It’s May Day and most of Europe, barring Britain, is taking a holiday so maybe it’s a day to take stock.
But first, a nervous glance at little Slovenia. Last night Moody’s cut its debt rating to junk, forcing Ljubljana to abandon a planned bond issue which looked set to raise several billion dollars and making a fifth euro zone sovereign bailout much more likely. Given the ham-fisted effort to rescue Cyprus didn’t put markets into a spin, it’s unlikely Slovenia will upset the euro zone applecart but it’s a reminder that this crisis isn’t over and won’t be until the currency bloc gets serious about creating a banking union. Slovenia’s problems, like Cyprus’s, are rooted in the banking sector, which is stifled by about 7 billion euros in bad loans.

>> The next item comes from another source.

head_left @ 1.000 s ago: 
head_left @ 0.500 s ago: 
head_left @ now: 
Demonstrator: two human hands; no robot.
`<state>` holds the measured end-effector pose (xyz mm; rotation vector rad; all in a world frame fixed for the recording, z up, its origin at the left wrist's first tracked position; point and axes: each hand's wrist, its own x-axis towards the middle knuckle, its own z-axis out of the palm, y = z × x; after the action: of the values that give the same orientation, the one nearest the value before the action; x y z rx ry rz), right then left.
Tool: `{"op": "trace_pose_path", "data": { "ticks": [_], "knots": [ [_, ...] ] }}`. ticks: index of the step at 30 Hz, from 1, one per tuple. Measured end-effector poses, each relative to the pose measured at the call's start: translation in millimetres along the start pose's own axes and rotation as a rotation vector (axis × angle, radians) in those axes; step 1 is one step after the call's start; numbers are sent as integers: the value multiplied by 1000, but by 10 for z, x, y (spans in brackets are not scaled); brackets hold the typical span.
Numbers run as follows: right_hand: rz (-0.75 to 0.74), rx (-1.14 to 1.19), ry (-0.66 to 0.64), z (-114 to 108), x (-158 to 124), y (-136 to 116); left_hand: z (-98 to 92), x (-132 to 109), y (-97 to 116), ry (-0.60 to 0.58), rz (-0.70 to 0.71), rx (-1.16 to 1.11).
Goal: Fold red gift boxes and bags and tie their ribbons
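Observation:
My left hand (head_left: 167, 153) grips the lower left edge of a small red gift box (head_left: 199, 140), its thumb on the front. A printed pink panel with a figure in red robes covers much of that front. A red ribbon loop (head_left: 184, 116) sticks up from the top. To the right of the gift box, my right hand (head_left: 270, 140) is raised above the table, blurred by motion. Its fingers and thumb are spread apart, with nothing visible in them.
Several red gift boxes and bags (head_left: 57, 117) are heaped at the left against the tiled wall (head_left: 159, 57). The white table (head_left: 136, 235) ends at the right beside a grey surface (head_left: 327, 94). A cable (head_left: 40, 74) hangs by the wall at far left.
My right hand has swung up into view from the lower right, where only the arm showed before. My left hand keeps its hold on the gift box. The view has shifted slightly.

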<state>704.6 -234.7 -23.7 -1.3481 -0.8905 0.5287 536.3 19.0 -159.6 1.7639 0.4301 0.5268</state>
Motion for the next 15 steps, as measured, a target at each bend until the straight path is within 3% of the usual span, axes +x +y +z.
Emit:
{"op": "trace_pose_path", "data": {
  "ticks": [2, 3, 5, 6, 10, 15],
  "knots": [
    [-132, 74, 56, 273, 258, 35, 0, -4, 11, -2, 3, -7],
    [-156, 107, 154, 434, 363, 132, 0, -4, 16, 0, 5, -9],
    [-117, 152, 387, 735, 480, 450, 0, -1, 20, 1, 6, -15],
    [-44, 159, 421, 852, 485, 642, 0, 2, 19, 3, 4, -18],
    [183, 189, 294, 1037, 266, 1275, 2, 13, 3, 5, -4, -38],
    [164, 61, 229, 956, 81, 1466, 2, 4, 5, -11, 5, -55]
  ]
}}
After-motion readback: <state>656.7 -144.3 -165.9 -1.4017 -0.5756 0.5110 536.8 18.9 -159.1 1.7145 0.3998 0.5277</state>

One bullet was dodged when the Cypriot parliament narrowly approved its bailout late yesterday, which will avert bankruptcy but at a painful cost.
Looking at the wider picture, Item One on the agenda is that after euro zone inflation plunged to 1.2 percent yesterday – way below the European Central Bank’s target of close to but below two percent – it now has the greenest of green lights to act at Thursday’s policy meeting.
We already had it on very good authority that a quarter-point interest rate cut is on the cards, which will take rates to a record low 0.5 percent. However, nobody is under any illusion that that alone is going to lift the currency bloc out of recession, one reason perhaps that a debate is now raging over the benefits of cutting debt versus going for growth at a governmental level.